**HOW TO COMPLETE THIS TASK:** Pull every "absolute" line out of the data below.

Records from a data collection
..........
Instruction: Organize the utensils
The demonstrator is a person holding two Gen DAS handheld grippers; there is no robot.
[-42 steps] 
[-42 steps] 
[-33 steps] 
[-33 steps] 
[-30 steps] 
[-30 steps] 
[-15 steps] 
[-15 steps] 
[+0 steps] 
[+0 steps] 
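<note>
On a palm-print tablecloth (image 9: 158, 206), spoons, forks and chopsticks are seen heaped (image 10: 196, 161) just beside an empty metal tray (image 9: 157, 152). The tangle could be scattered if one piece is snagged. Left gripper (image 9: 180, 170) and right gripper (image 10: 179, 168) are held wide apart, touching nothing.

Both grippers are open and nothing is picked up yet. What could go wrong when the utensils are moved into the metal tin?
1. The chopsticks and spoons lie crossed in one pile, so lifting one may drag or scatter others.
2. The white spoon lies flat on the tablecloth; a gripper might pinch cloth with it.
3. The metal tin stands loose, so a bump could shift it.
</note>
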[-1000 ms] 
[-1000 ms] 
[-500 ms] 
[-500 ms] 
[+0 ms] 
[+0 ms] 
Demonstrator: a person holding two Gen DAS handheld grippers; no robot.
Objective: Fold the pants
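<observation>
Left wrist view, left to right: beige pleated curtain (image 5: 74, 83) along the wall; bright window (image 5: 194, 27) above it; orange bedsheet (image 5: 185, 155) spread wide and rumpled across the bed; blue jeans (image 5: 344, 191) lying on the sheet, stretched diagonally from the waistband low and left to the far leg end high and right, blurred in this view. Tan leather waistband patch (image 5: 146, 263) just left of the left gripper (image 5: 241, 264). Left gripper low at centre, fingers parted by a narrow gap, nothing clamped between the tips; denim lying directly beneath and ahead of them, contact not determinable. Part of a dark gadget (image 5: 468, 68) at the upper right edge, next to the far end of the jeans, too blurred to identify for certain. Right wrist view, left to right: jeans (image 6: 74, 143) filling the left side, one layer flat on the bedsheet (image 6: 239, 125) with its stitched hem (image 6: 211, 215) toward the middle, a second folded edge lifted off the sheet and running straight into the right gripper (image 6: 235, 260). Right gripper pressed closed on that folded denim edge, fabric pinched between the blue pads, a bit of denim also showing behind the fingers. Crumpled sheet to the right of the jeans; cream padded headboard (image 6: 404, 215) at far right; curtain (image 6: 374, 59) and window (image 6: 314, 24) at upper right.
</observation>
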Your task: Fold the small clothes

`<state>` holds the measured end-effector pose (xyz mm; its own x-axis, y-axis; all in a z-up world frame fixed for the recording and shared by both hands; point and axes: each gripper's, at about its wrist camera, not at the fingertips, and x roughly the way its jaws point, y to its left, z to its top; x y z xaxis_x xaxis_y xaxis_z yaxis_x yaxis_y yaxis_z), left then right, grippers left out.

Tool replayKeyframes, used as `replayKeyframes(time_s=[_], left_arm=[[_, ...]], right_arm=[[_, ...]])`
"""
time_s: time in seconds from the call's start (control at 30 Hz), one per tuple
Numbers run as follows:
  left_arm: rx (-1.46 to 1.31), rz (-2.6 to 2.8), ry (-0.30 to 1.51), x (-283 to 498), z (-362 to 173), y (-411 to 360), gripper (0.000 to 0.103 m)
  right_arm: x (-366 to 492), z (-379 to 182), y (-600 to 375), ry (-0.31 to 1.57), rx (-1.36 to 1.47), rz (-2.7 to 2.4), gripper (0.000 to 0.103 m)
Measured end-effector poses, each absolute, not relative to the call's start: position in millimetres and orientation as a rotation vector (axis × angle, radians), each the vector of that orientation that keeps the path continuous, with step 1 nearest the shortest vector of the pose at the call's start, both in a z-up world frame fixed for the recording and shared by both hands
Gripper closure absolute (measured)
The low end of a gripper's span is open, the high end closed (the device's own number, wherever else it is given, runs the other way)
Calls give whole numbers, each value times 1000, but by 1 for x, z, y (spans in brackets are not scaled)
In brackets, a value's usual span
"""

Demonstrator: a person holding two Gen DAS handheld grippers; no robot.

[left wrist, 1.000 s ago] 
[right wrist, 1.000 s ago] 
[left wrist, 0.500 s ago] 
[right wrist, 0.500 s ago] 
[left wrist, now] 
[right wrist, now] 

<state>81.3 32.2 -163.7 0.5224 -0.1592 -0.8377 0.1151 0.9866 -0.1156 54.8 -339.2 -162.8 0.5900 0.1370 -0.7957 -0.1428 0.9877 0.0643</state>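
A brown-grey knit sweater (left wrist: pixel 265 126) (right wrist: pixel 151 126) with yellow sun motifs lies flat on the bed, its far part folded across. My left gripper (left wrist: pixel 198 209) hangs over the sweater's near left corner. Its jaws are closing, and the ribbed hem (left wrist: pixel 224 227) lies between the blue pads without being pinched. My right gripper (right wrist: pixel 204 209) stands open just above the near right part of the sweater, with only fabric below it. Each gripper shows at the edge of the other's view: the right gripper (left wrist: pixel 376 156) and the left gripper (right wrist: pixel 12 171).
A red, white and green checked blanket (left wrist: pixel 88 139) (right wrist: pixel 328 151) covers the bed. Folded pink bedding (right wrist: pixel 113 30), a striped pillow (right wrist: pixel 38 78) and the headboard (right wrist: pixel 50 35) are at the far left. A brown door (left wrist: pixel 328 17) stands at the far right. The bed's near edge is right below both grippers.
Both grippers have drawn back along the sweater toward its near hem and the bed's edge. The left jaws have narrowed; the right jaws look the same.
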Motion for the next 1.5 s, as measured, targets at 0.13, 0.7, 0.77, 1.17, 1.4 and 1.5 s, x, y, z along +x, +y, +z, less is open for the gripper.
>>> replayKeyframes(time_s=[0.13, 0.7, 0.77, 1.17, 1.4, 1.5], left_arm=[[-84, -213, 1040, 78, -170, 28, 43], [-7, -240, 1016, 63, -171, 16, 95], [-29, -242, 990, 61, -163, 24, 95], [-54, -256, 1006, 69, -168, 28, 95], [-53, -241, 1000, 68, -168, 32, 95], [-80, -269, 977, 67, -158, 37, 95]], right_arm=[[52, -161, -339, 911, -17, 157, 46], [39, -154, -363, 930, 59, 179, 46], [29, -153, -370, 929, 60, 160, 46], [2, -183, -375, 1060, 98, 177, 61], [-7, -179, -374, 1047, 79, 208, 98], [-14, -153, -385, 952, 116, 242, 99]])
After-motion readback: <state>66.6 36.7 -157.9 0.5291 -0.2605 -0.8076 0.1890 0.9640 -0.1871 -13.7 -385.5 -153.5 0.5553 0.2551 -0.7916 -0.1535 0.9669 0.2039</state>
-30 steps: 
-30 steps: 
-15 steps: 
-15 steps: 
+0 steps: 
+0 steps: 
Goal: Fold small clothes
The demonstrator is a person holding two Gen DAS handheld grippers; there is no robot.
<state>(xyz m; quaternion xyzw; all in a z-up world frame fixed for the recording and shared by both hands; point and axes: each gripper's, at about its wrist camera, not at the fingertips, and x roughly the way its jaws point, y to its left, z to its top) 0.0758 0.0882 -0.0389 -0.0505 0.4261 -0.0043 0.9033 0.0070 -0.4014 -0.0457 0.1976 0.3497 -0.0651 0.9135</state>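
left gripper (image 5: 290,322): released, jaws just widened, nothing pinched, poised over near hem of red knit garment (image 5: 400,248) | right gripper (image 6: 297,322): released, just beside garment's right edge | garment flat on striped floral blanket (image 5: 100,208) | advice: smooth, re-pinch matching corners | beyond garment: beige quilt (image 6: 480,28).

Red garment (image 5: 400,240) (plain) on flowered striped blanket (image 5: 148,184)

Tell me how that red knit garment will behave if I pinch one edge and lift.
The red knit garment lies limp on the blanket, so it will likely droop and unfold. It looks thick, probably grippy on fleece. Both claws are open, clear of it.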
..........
**EXERCISE OUTPUT:**
Measured end-effector poses, each absolute, not relative to the call's start: position in millimetres and orientation as a rotation vector (axis × angle, radians), each the vector of that orientation that keeps the path continuous, with step 1 nearest the shortest vector of the pose at the call's start, both in a z-up world frame fixed for the recording and shared by both hands
Gripper closure absolute (measured)

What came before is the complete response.